Outdoor Research Tantrum - Women's Review
Compare prices at 3 resellers Pros: Good wind resistance, interesting feature set, soft fabric feel
Cons: Waist belt can feel bulky when jacket is in use, lacks DWR finish
Manufacturer: Outdoor Research
Our Analysis and Test Results
Hands-On Review of the Outdoor Research Tantrum
The OR Tantrum is made of a 100% nylon 20D mechanical stretch ripstop fabric and does not have a DWR (durable water repellent) finish. There are one external chest pocket and a lower back pocket that the jacket stows into with a clipable belt loop for clipping it onto your waist. It weighs 4.6 ounces and comes in a few different colors.
The Tantrum was right in the middle of the pack in most of scoring metrics, and our reviewers found that its unique feature set detracted from its performance when hiking with a pack or climbing with a harness, but made it perfect for running.
At $109, the Tantrum is one of the least expensive models in our review. With a relatively durable build, this jacket is an excellent choice for runners, who are less likely to abrade the material, thus getting more life out of the jacket for their money.
The Tantrum's nylon fabric held out the wind well, keeping our testers draft free in moderate winds. The zipper flap keeps drafts from coming in the front, and the well-fitting hood allowed our reviewers to seal out drafts. However, on super blustery days, the light fabric didn't feel quite bulky enough to take on the drafts. Models like the Patagonia Houdini and Arc'teryx Squamish performed better in this category.
Because of its light material, the Tantrum sacrificed some wind resistance for a more breathable build. We noticed that this model was not likely to build up perspiration on the inside, like the Eddie Bauer Uplift, but it did become slightly damp during high-energy activity, much like the Black Diamond Alpine Start.

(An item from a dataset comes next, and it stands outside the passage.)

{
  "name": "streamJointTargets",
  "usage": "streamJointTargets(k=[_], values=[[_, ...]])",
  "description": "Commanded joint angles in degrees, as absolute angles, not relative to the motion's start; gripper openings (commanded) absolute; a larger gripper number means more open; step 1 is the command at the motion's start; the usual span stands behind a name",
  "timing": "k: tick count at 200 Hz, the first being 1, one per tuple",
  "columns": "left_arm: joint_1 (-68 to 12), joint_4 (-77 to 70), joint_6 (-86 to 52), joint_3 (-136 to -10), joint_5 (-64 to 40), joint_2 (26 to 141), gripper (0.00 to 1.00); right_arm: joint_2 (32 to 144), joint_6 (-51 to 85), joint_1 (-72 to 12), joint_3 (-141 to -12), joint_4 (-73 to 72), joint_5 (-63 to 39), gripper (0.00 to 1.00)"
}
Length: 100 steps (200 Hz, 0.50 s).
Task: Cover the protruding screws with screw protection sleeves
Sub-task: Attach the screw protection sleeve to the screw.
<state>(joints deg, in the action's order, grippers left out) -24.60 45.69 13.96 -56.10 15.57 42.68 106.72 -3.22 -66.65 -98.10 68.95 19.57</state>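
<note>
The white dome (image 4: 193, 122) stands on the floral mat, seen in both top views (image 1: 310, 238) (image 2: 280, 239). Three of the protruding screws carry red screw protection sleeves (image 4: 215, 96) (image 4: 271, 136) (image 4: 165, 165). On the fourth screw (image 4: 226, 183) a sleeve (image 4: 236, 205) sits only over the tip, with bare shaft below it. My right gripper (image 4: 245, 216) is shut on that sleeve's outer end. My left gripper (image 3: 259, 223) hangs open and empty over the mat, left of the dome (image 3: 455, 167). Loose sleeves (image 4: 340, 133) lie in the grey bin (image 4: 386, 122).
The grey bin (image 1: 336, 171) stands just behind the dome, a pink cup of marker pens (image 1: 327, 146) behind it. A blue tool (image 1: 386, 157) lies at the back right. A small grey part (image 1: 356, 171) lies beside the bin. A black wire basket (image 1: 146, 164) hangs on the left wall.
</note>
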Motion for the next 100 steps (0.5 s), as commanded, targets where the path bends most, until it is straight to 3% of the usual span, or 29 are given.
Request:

None of the contenders in our fleet showed extensive wear during testing. However, our testers identified jackets that were likely to experience problems because of abrasion or material breakdown. The Tantrum has relatively few added features that add to the chances of something on the jacket breaking, but its thin material makes it more likely to become caught in the zipper of a layer. For a more durable piece, we liked the Patagonia Houdini.
Weight and Packability
The Tantrum presented an interesting conundrum in this category. At 4.6 ounces, it was on the lighter end of our test group, and it packs into a tight package. Instead of a harness clip loop that was seen on every single other model in our tests, the Tantrum features a belt that clips around the user's waist when the jacket is stowed. When not stowed, the jacket is stored in the pocket at the lower back. This belt is somewhat bulky and is uncomfortable with a harness or backpack. For this reason, we felt that models like the Patagonia Houdini or Eddie Bauer Uplift that featured a tighter packing system and a harness clip were better performers in this category.
The Tantrum's unique waist belt, which allows the wearer to clip it around their waist when stowed, earned the Tantrum lower scores in the versatility metric. Although this belt system was pretty incredible while running, it proved to be annoying on climbing or backpacking trips, as the belt itself would become uncomfortable under a harness or backpack. For a more versatile windbreaker, consider the Black Diamond Alpine Start or Rab Windveil.
The Tantrum is one of only three jackets in our review that does not feature a DWR (durable water repellent) finish. As a result, it did not score high in the water resistance category. This jacket quickly became saturated in light precip. However, because of its lightweight fabric, it also dried relatively quickly. If you don't expect precip, it is still a good choice for you; but, since wind is often accompanied by rain, you might consider a piece like the Patagonia Houdini or Arc'teryx Squamish, which both feature DWR.
The Tantrum was by far the best jacket for running, with a wind resistant yet breathable design and a unique waist belt carrying system. This makes this jacket, not as ideal for roped climbing or hiking with a backpack.
With a unique design that makes this jacket best-suited to runners, the OR Tantrum was breathable and wind resistant enough to allow it to perform well on a quick ridge run or single track jog.